A woman recently brought a guitar to Lee's Music to find out it was rare

Rare guitar for sale at Lee's

Lee's Music Guitar Boutique in Kamloops has a rare guitar selling for $15,000 and a 'Canadian Legend' is trying to buy it. 

A woman recently brought her late grandfather's guitar to Lee's Music thinking it was just an old instrument collecting dust underneath a bed - but she quickly discovered it was very unique.

"A few weeks ago we had a knock on our front door and there was a lady on the other side of the door with a guitar in this crazy old case," says Mike Miltimore, co-owner at Lee's Music.

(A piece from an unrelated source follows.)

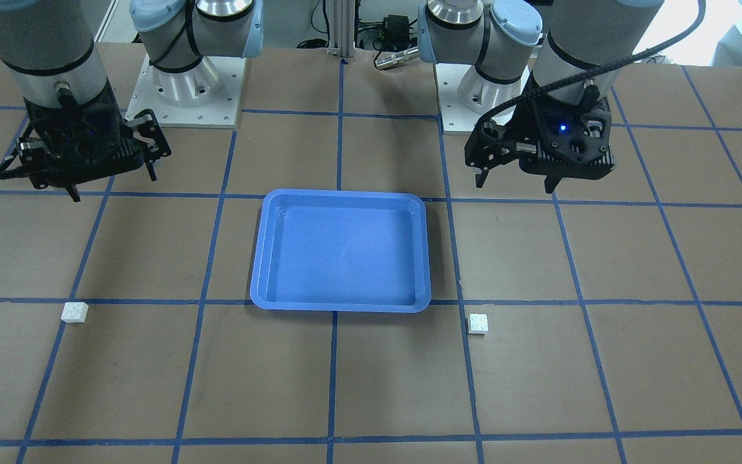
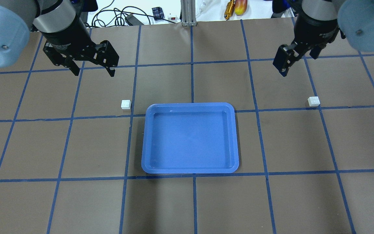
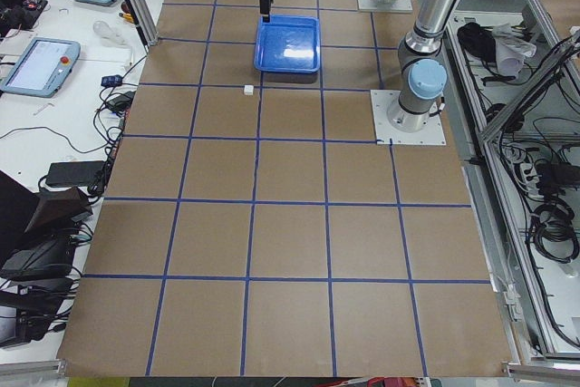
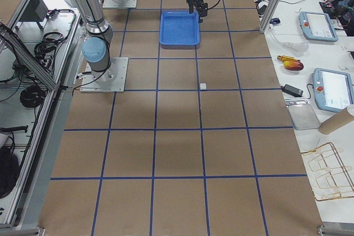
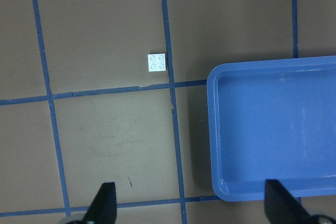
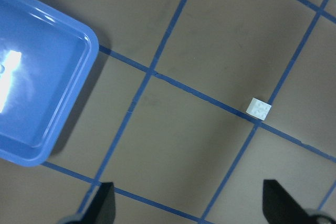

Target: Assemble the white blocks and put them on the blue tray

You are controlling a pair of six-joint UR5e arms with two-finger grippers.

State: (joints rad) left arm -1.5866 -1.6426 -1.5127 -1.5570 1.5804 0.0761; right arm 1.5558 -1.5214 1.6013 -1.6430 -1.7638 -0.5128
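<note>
The blue tray (image 2: 190, 109) lies empty at the table's middle. One white block (image 2: 126, 104) sits on the table just off the tray's far left corner; it also shows in the left wrist view (image 5: 157, 62). The other white block (image 2: 313, 101) sits apart, far to the tray's right, and shows in the right wrist view (image 6: 259, 108). My left gripper (image 2: 94, 73) hangs open and empty above the table, beyond the first block. My right gripper (image 2: 284, 72) hangs open and empty beyond the second block.
The brown table is marked with a grid of blue tape lines (image 2: 192, 65). Cables and small tools (image 2: 232, 8) lie past the far edge. The arm bases (image 1: 190, 90) stand on the robot's side of the table.
</note>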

Miltimore immediately had a good hunch he was about to discover something special inside the tweed case, which was frayed all over the edges. 

Inside the case was a 1955 Gretsch Roundup guitar - one of 400 made. It's now being sold through Lee's Music.

"It's a hollow body guitar structure so it really has a really distinctive tone to it. The pick-ups are kind of infamous for their tone as well. The little electronic circuitry they have in there was their secret sauce. Back in the 50's, everybody was trying to figure out what the magic mixture for guitars was and this is one of the guitars that birthed into the Chet Atkins country gentleman guitar,"

Miltimore says it's unique in its build construction and the sound and technology that went into the pick-up. 

"When you look at the guitar, that's where things get wacky.  In the music industry - the wackier the better," he explains. "There's a belt-buckle that's actually put on to the front of the guitar, as far as I know, I've never seen another guitar with a belt-buckle on it. This is stock from the factory."

On the side of the guitar is a strip of leather that goes all the way around the perimeter of the guitar. Embossed into it are images of cacti and Texas longhorns.

The guitar has a cattle-branded 'G' on it for Gretsch while the inlays are hand inscribed with different images of cattle and cacti. "It's the ultimate Western-style guitar," says Miltimore.

"It has been 45 years since my dad opened this store and this is the first time we have seen something like this come through," he continues. "And the lady had no idea what it was."

"Her aunt had passed away and she was the executor of the estate.  She found it collecting dust underneath her aunt's bed."

The guitar belonged to the Aunt's father/the executor's grandfather who was a local musician that played guitar in the '50s and '60s in Kamloops. Miltimore says he previously understood it was her uncle but can now confirm it was her grandfather. 

"The guitar ended up in a pawn shop at one point in time, and the Aunt rescued it and put it underneath the bed all these years."

As the woman was emptying her aunt's home, she discovered it and brought it to Lee's Music, not knowing if it was worth $100 or $1000.

"Well guess what," says Miltimore. "It's worth a lot more than that."

Lee's Music is selling the guitar on the woman's behalf, which is priced at $15,000.

Miltimore says he's getting calls from all over North America for the '55 Gretsch. "It was an iconic guitar," he says."It's like finding a '66 Shelby Cobra Mustang in somebody's garage."

He describes the guitar as a 'player's guitar' with wear marks on it, but classifies it as 'good condition.' He estimates it originally cost from $300-$400. Lee's Music restrung it, did a 'set-up,' and assessed it. It can also be played."It's such a cool, nostalgic piece. It's got mojo, tons of mojo."

As for who is interested in purchasing a $15,000 guitar, Miltimore tells Castanet a 'Canadian legend' is currently making bids for it - but out of respect for the privacy of his client, he is unable to share any names.

The 'family of artists' is even offering to pay with private concerts and signed memorabilia for the woman - but no sale yet. 

Through his company, Riversong Guitars, Miltimore has made guitars for Prince William and Paul McCartney, and he says this story is right up there with those experiences.  

"It constantly makes me wonder 'who else has things of value under their bed?'" Miltimore laughs.